During the last year we have been working on SUSE Manager 3, the next release of SUSE’s Systems Management product, which includes additional capabilities around Configuration Management and Compliance. This article details this journey from the team’s perspective that may be of interest to product enthusiasts and developers.

Sweet did not last

In mid-2014 I wrote about SUSE Manager 2.1. It was an important release for us because at that point we became very active upstream, to the point that on a typical day, a considerable chunk of the open pull requests came from SUSE, including a refreshed mobile-enabled user interface.

But the world is changing, and management offerings are taking new innovative directions, especially around Configuration Management and Compliance. This trend was in several dimensions quite radical for our product, based on the Spacewalk project, which has been managing Linux systems with the same paradigm since 2008.

Deploying a management solution is a considerable investment for the customer: operation, training, processes, etc.

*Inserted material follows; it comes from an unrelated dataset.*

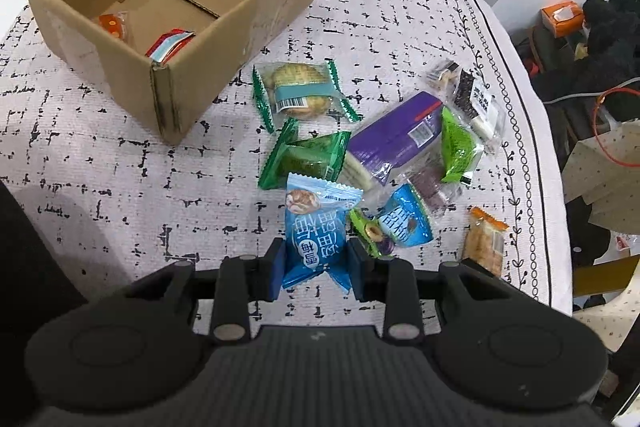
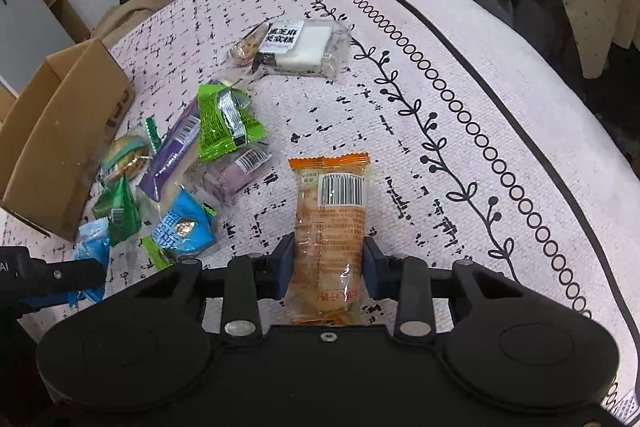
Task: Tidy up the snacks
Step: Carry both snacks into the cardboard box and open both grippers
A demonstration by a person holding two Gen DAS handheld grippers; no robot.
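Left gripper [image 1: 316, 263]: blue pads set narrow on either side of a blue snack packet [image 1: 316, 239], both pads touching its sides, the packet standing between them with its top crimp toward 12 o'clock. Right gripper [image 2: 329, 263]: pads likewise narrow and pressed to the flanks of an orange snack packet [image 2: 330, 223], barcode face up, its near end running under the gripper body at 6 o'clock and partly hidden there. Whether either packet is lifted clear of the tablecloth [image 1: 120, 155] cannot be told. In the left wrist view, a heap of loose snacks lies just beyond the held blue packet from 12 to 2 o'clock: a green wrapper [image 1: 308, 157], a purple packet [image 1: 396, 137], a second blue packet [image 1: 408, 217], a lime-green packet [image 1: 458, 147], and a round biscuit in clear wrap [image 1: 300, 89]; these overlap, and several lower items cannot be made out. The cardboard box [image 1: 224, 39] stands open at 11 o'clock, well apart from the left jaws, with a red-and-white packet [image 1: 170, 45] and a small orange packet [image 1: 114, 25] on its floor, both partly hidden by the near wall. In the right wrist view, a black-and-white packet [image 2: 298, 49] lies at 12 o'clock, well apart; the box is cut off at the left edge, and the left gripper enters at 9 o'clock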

Telling a customer you will be completely replacing their deployed solution because new trends have appeared means you are throwing all their efforts in the trash.

On the other hand, it is very easy to find excuses to rewrite software from scratch and there are well-known industry voices giving advice on the topic.

So are we up to the challenge?. Can we evolve SUSE Manager iteratively within this new world without endangering our customer investments?

Choosing a configuration management engine

After we decided that we would bring this new world into the existing SUSE Manager, we clearly didn’t want to write a configuration management engine ourselves: there were multiple opensource projects that were up to the task. We also understood that customers could be already invested into one of them, and that is fine: we were looking for the one that could be tightly integrated into SUSE Manager and had a design that matched our vision.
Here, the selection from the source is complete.